A tried-and-true method: Air out your car by rolling down the passenger-side window and fanning the driver-side door to push the hot air out.
On a hot day, getting into your car can be like entering a sauna. Here are five tips for cooling down your car’s interior.
Air out your car
Park in the shade
Pay attention to how the sun travels across the sky (from east to west) in relation to your vehicle, and park accordingly. Trees are a go-to source of shade throughout the day — particularly at high noon — but a tall building or awning can cast a shadow at the right time.
Crack a window
While this may not be the safest choice, a set of window deflectors can help block sunlight while concealing the open window.
Use various covers
Sunshade: If you think you will get caught out in the sun, you can get a sunshade to cover the windshield, reducing its greenhouse effect. Sunshades are often collapsible for easy storage.
Seat covers: Leather seats + a sunny day = an uncomfortable ride. Seat covers put a layer of material between you and the hot leather.
Dashboard cover: Sun rays and heat make your dashboard prone to fading or cracking. Covering it up can protect its longevity.
Steering wheel cover: You want to safely drive without constantly shifting your hand position to avoid burns. Look for a steering wheel cover in a breathable microfiber.
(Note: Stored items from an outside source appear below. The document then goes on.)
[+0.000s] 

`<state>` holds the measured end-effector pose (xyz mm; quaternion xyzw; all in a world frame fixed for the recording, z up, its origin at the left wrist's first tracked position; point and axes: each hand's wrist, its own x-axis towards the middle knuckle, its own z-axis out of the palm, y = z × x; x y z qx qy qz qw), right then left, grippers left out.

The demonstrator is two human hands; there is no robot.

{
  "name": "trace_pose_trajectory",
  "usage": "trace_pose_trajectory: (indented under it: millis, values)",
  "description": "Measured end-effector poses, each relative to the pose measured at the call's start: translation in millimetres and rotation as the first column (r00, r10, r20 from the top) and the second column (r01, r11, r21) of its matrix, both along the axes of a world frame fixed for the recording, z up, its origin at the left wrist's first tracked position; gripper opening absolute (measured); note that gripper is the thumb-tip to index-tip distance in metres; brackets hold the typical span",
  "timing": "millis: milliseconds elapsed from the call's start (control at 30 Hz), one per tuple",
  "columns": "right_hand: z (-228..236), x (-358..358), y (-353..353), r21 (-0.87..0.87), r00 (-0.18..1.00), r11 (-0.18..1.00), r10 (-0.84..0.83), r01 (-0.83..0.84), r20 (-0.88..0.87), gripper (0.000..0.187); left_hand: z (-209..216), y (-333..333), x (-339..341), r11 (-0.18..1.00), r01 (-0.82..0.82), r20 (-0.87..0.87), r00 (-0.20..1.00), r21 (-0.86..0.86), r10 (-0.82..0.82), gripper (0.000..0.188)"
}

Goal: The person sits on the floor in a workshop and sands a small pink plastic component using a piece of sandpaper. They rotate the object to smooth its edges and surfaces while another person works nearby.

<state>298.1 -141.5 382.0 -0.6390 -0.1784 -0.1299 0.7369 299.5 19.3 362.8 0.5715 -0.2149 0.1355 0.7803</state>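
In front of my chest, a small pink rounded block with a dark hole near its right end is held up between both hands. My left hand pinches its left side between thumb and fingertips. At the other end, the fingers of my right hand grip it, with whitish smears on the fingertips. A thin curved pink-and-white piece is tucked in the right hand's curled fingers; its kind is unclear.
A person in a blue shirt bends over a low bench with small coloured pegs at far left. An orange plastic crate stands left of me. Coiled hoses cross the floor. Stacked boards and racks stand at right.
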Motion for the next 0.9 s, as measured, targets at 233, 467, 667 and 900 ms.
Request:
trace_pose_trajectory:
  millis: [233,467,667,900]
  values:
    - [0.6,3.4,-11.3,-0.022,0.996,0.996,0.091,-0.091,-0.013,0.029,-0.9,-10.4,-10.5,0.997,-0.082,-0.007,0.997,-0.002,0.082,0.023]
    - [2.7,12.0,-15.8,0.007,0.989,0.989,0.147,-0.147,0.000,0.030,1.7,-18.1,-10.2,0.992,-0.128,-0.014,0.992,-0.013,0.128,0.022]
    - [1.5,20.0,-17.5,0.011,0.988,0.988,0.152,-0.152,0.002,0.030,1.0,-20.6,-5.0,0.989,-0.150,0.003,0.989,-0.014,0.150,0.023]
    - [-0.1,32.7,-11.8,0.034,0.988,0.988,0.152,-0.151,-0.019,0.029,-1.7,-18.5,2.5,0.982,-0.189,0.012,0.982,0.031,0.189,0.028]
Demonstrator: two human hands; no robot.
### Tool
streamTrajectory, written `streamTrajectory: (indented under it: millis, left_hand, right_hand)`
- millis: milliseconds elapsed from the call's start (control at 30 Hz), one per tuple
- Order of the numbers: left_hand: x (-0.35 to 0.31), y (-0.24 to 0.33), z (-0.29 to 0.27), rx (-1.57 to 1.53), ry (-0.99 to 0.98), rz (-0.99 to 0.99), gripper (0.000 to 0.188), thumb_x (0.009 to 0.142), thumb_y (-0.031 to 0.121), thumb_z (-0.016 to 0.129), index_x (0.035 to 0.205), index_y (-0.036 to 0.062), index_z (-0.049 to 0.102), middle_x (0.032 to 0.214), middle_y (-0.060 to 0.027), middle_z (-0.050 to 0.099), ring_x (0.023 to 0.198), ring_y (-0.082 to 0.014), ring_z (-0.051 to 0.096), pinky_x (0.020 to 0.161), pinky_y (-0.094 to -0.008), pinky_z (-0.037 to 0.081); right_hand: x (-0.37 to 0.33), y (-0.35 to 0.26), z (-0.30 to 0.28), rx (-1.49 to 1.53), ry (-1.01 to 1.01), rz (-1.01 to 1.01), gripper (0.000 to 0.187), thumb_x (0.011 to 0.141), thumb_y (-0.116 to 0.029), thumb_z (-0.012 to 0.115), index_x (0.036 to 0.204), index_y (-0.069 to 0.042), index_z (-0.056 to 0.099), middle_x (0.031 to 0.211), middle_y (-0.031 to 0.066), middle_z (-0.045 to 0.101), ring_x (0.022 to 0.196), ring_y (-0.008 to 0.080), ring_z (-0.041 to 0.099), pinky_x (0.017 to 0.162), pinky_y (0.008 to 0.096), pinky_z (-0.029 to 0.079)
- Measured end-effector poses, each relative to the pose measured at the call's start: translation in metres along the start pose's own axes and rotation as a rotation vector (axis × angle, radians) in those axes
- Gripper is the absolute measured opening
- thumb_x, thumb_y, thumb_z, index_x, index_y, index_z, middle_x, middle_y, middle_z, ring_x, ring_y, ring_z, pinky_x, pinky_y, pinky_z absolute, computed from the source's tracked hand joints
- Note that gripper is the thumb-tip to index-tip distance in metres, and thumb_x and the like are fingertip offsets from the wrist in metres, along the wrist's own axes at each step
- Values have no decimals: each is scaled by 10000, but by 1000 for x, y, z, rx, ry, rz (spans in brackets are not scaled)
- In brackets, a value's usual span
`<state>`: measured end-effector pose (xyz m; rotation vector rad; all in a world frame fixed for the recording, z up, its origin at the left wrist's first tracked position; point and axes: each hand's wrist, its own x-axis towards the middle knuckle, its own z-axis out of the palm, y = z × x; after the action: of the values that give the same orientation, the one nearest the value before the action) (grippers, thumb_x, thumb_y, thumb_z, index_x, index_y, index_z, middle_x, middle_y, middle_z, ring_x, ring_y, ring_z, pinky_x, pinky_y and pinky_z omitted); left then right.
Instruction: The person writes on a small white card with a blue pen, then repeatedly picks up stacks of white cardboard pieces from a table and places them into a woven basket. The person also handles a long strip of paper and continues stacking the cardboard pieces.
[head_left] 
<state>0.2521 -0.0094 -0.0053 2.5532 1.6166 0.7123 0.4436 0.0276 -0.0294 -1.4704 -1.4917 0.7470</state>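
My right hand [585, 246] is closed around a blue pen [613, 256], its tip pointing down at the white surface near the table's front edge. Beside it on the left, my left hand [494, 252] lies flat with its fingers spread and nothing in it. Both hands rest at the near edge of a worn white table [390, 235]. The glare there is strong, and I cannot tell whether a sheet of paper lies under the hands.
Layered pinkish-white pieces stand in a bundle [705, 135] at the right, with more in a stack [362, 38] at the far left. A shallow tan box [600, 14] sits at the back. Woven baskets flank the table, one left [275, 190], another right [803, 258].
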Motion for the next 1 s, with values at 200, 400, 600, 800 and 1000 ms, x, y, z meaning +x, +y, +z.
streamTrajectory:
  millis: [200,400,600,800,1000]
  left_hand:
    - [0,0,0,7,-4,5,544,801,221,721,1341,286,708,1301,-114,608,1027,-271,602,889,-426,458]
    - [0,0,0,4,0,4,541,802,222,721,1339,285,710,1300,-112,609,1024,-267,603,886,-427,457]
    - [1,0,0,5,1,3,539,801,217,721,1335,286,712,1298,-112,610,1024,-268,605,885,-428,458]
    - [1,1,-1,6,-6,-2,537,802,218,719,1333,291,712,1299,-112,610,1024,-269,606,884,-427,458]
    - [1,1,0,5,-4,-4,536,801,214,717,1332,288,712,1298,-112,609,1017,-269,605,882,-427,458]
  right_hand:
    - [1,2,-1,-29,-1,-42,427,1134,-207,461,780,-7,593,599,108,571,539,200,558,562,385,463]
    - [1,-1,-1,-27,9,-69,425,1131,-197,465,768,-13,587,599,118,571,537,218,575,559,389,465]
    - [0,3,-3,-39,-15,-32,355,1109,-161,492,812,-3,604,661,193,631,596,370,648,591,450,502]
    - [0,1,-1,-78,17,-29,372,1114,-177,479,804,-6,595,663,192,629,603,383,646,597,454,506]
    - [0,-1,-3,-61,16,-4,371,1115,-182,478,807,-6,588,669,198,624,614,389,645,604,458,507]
Full-car cover: Without a garage, a full-car cover can be the next best thing to shield your vehicle from the elements. Heat and UV rays can damage the paint, plastic and rubber on your car.
Tint your windows
A more permanent heat management trick is window tinting, done by a professional or at home with a roll of tinted film and a DIY tool kit.
But first, check out the American Automobile Association’s glass and window tinting guide to verify your state’s law on the darkest window tint allowed.
Karl Daum is a writer for BestReviews, a product review company with a singular mission: to help simplify your purchasing decisions and save you time and money.
How hot can a car get in the sun?
Cars trap heat like greenhouses, and can get dangerously hot very quickly. A study from Stanford found that on sunny days when temperatures ranged from 72 to 96 degrees, car interiors warmed by an average of 40 degrees in minutes.
According to the National Highway Traffic Safety Administration, child vehicular heatstroke can occur at 70 degrees.
Pets are equally prone to dehydration and heatstroke; don’t leave them in the car, even if just for a few minutes.